当時、ボランティアとして訪れた石巻市で目にした、つい1ヶ月前まで人が住んでいた場所が瓦礫の山と化した光景に大きな衝撃を受けた。「日本はどうなってしまうのだろう」という未曾有の不透明感の中、「日本のために何ができるか」を真剣に考えるようになった。彼のこの経験は、「チーム未来」の他のメンバーにも共通しており、多くの人々の行動の原点となっている。

Q. 過酷な選挙戦を乗り越える中で、最も心の支えとなったことは何でしたか?
当選の瞬間、自身の喜びよりも、共に戦った仲間たちの当選が決定していくことが何よりも嬉しかったという。多くの人々の協力を具体的な形にできたことへの安堵感は大きかった。
精神的な支えとなったのは、家族の存在、特に妻の理解と後押しであった。ロンドンで暮らす妻に、当選したら戻れなくなるかもしれないという覚悟を伝えた際、彼女から返ってきたのは「元々ロンドンに戻ってこないつもりで送り出しているから何も気にしなくていい」という力強い言葉だった。この男前なエールが、過酷な選挙戦を戦い抜く大きな原動力となった。
また、スタートアップ時代に批判を浴びる経験があったため、政治活動で生じるネガティブな意見にも比較的耐性があったと明かしている。

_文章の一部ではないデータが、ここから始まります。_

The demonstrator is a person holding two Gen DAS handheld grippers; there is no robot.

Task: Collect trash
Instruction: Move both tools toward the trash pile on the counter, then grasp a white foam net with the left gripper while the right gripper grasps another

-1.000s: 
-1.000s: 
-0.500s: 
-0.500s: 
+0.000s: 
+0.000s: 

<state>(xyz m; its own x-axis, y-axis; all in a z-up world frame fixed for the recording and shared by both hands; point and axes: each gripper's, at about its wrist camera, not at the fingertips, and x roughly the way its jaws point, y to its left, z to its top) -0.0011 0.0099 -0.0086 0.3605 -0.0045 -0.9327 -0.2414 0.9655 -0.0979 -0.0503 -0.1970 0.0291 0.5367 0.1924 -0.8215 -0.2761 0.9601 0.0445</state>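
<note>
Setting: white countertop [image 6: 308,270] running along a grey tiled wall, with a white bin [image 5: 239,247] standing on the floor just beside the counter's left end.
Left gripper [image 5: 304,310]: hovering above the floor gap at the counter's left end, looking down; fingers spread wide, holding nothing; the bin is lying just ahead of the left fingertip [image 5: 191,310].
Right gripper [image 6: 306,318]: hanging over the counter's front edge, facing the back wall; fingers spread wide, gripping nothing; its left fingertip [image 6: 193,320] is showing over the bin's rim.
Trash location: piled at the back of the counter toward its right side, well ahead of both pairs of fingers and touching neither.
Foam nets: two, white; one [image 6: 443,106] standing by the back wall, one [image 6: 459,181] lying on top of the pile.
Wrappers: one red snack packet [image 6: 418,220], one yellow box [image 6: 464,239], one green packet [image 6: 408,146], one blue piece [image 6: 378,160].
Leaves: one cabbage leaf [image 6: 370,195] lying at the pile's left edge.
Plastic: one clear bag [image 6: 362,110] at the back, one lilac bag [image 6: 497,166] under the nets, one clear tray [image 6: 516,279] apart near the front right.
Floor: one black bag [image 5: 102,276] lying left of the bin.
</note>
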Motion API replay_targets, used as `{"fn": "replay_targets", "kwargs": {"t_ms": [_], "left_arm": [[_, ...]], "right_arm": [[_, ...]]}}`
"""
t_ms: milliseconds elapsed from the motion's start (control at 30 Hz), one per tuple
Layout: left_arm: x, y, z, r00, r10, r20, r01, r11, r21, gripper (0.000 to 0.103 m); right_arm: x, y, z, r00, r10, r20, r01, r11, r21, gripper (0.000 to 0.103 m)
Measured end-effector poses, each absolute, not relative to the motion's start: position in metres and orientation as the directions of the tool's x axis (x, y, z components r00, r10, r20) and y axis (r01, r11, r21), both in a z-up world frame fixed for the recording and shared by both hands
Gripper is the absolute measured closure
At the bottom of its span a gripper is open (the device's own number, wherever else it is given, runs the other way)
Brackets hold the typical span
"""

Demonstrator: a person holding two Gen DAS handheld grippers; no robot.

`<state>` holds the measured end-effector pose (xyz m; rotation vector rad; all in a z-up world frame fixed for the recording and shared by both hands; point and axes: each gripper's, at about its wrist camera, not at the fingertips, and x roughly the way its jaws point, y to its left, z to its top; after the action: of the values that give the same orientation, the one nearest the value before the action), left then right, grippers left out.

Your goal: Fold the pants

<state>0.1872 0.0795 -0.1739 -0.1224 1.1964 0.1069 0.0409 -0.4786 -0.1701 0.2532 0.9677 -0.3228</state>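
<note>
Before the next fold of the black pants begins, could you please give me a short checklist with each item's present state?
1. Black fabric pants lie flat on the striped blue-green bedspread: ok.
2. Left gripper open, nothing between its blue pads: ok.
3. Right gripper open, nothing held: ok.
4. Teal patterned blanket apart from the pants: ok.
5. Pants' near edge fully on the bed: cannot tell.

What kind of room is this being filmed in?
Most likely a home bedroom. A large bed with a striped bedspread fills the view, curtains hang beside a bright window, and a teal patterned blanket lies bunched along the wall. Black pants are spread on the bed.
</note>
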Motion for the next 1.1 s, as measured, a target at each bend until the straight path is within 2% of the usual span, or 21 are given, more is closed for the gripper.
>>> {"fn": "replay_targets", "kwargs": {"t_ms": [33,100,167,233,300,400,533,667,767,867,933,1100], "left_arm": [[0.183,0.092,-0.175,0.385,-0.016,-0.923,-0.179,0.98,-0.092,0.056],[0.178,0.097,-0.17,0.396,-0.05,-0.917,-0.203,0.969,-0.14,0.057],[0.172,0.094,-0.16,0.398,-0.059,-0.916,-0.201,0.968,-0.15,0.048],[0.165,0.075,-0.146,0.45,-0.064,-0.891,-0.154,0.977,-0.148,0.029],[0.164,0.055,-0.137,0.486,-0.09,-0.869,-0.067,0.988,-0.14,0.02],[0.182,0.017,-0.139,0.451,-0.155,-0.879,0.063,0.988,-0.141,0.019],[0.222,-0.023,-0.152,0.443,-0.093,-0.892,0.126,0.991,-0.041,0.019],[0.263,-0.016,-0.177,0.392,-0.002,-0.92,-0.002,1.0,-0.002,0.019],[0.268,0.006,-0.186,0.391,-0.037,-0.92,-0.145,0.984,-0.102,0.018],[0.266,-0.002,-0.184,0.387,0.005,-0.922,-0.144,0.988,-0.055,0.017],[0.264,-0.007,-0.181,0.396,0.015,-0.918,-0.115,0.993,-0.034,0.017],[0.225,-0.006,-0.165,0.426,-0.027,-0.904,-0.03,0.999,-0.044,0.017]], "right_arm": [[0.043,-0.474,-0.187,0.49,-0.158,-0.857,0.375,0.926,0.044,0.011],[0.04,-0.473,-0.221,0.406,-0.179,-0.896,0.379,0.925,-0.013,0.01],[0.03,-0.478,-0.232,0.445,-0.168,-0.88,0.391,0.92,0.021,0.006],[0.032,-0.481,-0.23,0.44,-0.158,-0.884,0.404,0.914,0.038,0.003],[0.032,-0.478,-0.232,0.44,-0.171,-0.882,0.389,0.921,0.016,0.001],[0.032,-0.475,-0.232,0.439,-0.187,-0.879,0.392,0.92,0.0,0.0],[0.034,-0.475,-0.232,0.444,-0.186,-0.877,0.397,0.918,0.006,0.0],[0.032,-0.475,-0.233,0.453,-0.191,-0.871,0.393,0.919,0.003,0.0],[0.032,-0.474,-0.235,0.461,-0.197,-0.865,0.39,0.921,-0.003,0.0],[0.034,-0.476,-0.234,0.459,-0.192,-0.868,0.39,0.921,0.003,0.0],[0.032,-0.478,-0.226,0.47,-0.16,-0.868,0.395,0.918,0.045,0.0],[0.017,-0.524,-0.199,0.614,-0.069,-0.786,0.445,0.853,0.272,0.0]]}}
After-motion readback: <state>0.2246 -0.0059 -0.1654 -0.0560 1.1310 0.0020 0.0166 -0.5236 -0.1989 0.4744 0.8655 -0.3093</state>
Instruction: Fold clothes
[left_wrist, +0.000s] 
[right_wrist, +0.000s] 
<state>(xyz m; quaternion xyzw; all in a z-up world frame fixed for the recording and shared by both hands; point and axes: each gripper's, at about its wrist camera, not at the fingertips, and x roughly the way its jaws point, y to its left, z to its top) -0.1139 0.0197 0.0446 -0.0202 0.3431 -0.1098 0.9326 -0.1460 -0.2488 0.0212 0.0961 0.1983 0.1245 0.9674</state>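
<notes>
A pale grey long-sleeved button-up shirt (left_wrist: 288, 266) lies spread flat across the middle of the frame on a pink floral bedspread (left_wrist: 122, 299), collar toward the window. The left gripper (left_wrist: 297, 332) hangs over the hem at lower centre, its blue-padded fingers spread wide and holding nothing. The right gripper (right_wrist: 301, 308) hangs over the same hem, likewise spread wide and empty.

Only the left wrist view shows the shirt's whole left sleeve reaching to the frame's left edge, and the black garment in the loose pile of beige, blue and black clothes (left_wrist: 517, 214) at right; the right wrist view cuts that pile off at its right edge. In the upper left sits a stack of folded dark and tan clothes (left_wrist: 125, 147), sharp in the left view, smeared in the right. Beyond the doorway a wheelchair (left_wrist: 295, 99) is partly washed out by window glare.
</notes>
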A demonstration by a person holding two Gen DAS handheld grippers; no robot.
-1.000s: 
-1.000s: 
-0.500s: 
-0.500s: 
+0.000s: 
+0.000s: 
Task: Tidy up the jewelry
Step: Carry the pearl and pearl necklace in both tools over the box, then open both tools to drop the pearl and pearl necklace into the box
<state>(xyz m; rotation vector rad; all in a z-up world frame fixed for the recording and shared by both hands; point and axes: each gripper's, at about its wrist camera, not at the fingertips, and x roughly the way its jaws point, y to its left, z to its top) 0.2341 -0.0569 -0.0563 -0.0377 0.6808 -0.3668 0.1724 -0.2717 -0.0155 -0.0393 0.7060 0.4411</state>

Q. 国会議員として、今後どのような未来を実現したいと考えていますか?
今後の目標は、政治の仕組み自体をアップデートすることだ。国会議員の選ばれ方、各政党の活動の可視化、そして政治とカネの問題など、構造的な課題を解決することで、正しい政治家が正しい政治を行える環境を整えたいと考えている。
「永田町は人を変える」というイメージがあるが、それは個人の意思と、政党の文化の問題だ。峰島氏は、「チーム未来」という新しい政党だからこそ、自分たちの意思で「人の心を殺さない」組織文化を築き、国民が希望を持てる政治を実現することを目指している。
自身のキャリアを振り返り、「人のご縁」の大切さを強調する彼は、新たな挑戦を考えている人々に対し、悩み抜いた末には勇気を出して新しい世界へ飛び込んでみること、その一歩が予期せぬ道を開くとアドバイスする。